Some social activists believe that this sudden shift can potentially threaten not just human rights organizations but virtually any Russian citizen.
The Russian Ministry of Justice has called for the Supreme Court to categorize LGBTQ+ individuals as part of an "extremist international movement." This demand has sparked significant confusion and concern as the acronym LGBTQ+ refers to individuals—lesbians, gays, bisexuals, and transgender people—rather than an organized movement.
Merely four days prior, Andrei Loginov, the Deputy Minister of Justice of the Russian Federation, stated at the UN that “Russia upholds legislative practices to protect the rights of LGBTQ+ citizens”. He emphasized that “discrimination based on sexual orientation and gender identity is prohibited under existing legislation”.

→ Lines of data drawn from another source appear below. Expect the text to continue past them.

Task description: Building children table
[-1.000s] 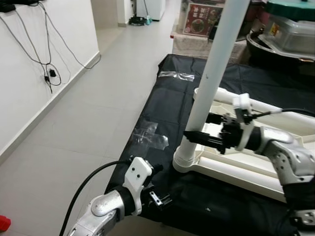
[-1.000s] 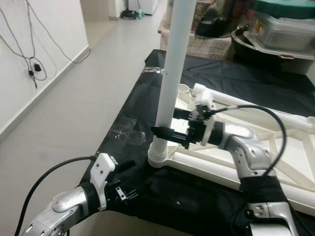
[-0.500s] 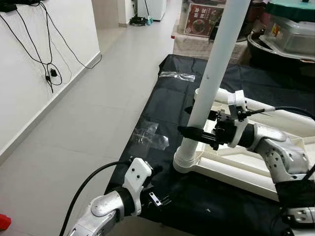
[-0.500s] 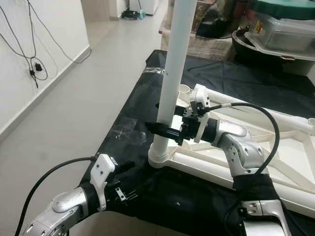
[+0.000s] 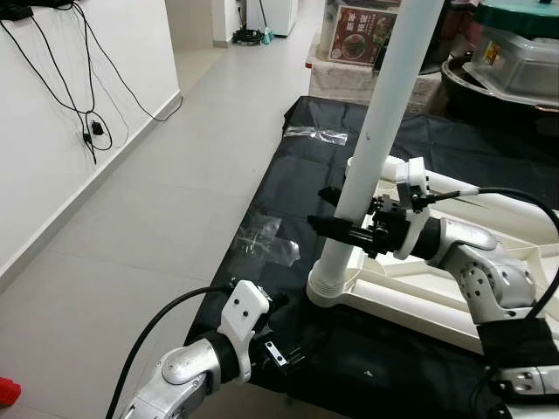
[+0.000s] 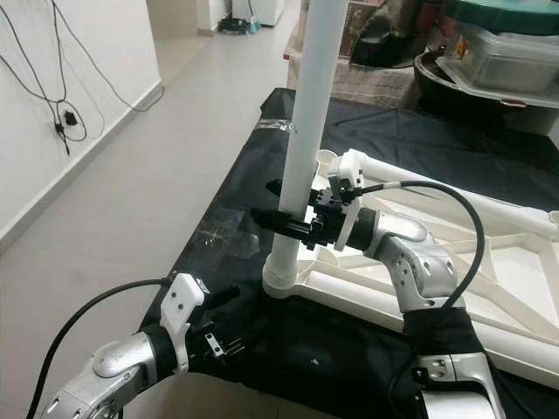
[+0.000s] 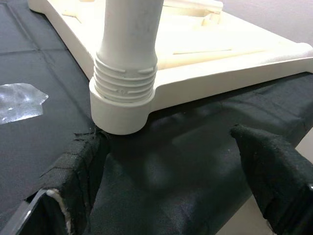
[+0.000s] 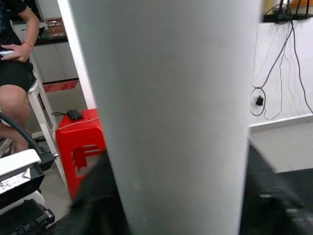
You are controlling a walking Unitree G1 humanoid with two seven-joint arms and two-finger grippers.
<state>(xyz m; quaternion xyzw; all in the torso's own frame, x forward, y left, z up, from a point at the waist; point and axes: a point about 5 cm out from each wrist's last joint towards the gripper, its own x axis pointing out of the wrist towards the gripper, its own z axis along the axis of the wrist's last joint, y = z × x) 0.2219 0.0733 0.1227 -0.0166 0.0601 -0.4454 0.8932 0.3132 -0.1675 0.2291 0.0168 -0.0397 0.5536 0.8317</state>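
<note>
The right pincer (image 5: 334, 212) reaches in from the right, its two black fingers spread apart with one on either side of the white table leg (image 5: 382, 122), low on the shaft; whether they press on it cannot be told. The leg stands upright, its ribbed collar (image 7: 124, 81) seated in a corner socket of the upside-down white table top (image 5: 410, 301), which lies on a black cloth (image 5: 288, 196) spread over the floor. The left pincer (image 6: 218, 336) hovers low at the near edge of the cloth, just short of the collar, fingers apart and holding nothing.

The leg looks like light, stiff, smooth plastic, likely slippery, so a firm hold low on the shaft near the collar should turn it best. Clear tape (image 5: 266, 240) patches the cloth. Far off, a red box (image 5: 354, 35) carries print too small to read. In the right wrist view, a seated person (image 8: 17, 73) and a red stool (image 8: 80, 147) show behind the leg.
</note>
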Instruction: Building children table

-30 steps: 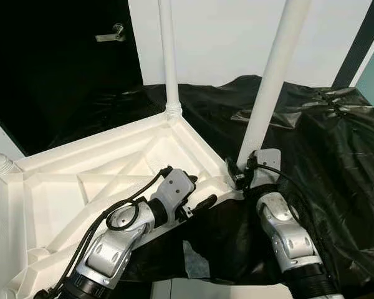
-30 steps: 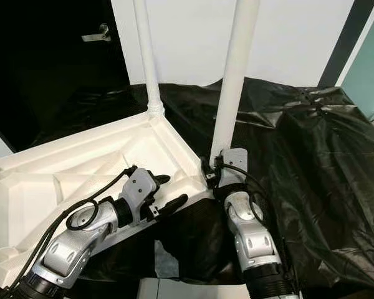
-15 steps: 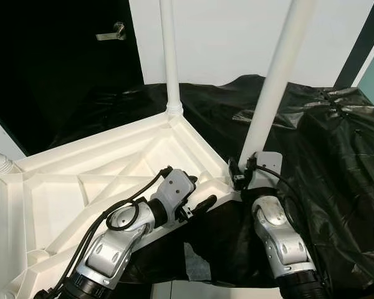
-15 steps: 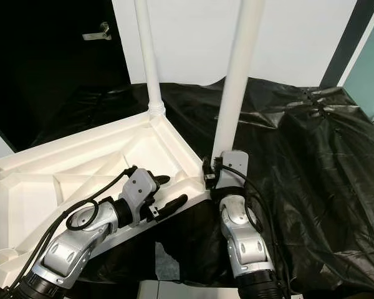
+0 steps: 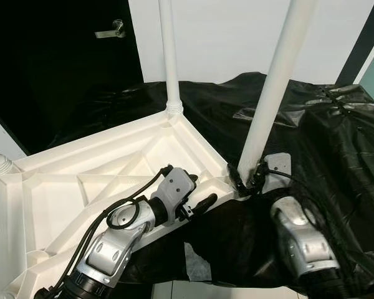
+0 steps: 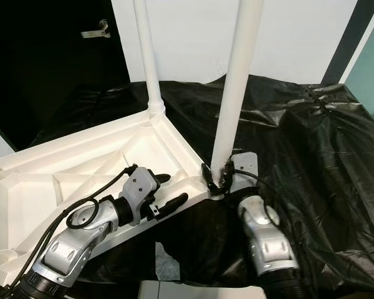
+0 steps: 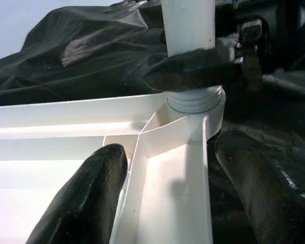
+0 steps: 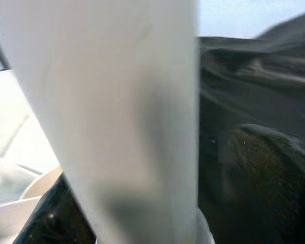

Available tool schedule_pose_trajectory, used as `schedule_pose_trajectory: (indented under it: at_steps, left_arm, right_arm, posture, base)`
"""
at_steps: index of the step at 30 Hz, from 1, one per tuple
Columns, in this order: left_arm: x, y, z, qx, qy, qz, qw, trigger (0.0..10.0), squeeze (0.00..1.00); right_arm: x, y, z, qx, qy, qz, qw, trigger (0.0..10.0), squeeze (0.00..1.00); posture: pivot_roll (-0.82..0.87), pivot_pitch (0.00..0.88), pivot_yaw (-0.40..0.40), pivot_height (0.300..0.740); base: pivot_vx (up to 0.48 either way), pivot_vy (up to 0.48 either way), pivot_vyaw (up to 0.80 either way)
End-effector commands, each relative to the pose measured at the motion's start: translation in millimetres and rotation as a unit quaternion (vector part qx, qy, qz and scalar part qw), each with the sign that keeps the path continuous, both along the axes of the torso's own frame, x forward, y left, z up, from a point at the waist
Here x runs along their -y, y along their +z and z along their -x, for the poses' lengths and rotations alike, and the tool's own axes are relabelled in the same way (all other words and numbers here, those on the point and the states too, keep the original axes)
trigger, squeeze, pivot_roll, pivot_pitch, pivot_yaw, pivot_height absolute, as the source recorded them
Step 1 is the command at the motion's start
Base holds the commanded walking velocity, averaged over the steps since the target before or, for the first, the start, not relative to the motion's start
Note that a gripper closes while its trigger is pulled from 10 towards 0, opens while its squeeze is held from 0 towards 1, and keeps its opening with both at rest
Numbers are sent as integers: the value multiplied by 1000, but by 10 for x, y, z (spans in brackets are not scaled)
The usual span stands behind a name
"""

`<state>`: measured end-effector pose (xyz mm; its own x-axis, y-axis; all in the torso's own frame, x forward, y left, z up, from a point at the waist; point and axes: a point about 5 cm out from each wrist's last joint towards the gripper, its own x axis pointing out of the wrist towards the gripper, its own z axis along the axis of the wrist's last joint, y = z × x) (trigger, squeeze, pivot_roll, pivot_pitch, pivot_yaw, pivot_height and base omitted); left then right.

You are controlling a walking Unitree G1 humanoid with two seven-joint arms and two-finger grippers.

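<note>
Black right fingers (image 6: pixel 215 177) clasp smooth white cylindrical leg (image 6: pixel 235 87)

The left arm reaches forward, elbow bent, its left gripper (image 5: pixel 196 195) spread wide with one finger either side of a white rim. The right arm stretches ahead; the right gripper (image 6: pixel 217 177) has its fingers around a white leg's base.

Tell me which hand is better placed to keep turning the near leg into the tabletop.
Right. The right hand already grips the near leg at its base, while the left hand straddles the tabletop rim, steadying it.
</note>
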<state>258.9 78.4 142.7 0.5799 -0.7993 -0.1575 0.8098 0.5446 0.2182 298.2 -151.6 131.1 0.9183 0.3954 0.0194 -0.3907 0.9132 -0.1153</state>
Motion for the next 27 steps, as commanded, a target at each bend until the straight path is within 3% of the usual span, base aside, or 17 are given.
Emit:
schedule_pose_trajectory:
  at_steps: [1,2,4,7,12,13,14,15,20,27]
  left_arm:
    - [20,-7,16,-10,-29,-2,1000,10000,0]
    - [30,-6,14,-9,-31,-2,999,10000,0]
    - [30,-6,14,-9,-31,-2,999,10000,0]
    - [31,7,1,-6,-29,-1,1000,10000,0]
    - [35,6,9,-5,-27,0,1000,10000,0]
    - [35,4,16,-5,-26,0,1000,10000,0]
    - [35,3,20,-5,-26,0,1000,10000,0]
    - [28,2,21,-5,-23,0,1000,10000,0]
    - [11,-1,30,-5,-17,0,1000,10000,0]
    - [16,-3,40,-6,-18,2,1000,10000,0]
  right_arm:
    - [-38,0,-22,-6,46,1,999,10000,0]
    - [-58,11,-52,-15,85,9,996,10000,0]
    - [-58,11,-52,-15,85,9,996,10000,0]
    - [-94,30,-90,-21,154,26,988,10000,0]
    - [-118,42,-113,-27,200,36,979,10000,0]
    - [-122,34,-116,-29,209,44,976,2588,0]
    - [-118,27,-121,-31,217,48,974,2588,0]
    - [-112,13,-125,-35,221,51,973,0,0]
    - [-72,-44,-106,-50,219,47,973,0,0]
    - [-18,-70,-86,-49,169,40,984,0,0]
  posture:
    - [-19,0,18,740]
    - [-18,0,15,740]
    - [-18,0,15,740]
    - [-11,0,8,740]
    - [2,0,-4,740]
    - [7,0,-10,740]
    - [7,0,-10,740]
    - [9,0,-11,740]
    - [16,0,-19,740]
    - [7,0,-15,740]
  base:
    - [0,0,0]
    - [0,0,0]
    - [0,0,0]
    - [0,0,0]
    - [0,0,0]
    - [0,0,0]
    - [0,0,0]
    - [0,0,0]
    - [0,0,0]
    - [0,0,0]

The sudden strict stance appears to be linked to the upcoming presidential elections, according to a source close to the Kremlin cited by Russian news site Vorstka.
“The authorities aim to unify the population in some way. This 'movement' encompasses a broad spectrum of people—LGBTQ individuals in general. It seems to be a move for publicity on one hand, while on the other, it grants the authorities broader control, which the Kremlin tends to favor,” the source said.
Designating the LGBTQ+ people an "extremist organisation" poses a significant threat to human rights activists in this field. The legal ramifications are severe, with potential sentences of up to five years in prison for inciting social disturbance, and up to 12 years for addressing an extremist group.
As there isn't a concrete organization to target with this court decision, its impact is rather vague. However, authorities might interpret this decision broadly, potentially implicating specific LGBTQ+ initiatives or activists as part of this "extremist movement."
“This scenario creates the risk of subjecting LGBTQ+ activists to criminal liability,” explains Maxim Olenichev, a lawyer for the Coming Out group. “Participation, organization, and funding of related activities will become illegal.”
Severe But Vague
Moreover, this new stricture targeting LGBTQ+ individuals could potentially affect not just human rights organizations but virtually any Russian citizen, some social activists believe.
Alexandra Miroshnikova, press secretary of the crisis group SK SOS, highlighted concerns regarding the Ministry of Justice's recent press release:
"The Ministry of Justice seems dissatisfied with certain activities of the LGBTQ+ movement, but it's unclear what exactly is being referred to as 'activities.' While there exist LGBTQ+ human rights organizations, there's no centralized collective intelligence or organization that could be outright banned."
Discussing LGBTQ+ individuals could become entirely illegal
Miroshnikova warned that any public endeavors aimed at safeguarding LGBTQ+ rights or even organizing educational programs on these issues might now be deemed extremist.
"Effectively, discussing LGBTQ+ individuals could become entirely illegal," she said.
Miroshnikova highlighted Russia's existing ban on displaying LGBTQ+ symbols, such as rainbow flags, under the "LGBT propaganda" law, which remains vague on what constitutes "propaganda".
“The law does not specify in any way what propaganda is. This is a key complaint of many human rights organizations. It oppresses not only a certain group, it can be used as a tool against any unwanted person,” said Miroshnikova.
The activist also recalled instances where heterosexual individuals fell victim to anti-LGBTQ+ action. One such case involved designer Elnara Askerova from Makhachkala, who was accused of pushing LGBTQ+ propaganda after organizing a fashion show in Dagestan.
"There were concerns about the men appearing too feminine, leading to assumptions that she was promoting LGBTQ+ individuals," Miroshnikova explained.
A lively Moscow Pride back in 2014
Room For Optimism?
Lawyer Maxim Olenichev remains more optimistic.
“LGBTQ+ people who do not participate in LGBTQ+ initiatives will not be held accountable for the very fact that they are LGBT people,” he says. “But it will be difficult to discuss issues that concern LGBTQ+ people, hold events for them and provide assistance.”
The head of communications at the Sphere Foundation, Noel Shaida, fears that banning LGBTQ+ people as a “movement” in Russia will increase censorship.
“I think any non-critical mention of LGBTQ+ people will now be equated to involvement in extremist activities,” says Shaida. “It is difficult to predict how stringent our government will be. And how many people will now not get the help they need.”
She expects that human rights activists will have to “go underground” as it becomes impossible to openly call for the abolition of discrimination.
"Because of all the risks, I doubt many people will take action. When the law intensifying restrictions of LGBTQ+ propaganda came in last year, numerous organizations halted their activities. The only hope now is for a potential improvement in visa situations for LGBTQ+ individuals from Russia. This seems to be the only positive outcome that might arise from these developments," Shaida concluded.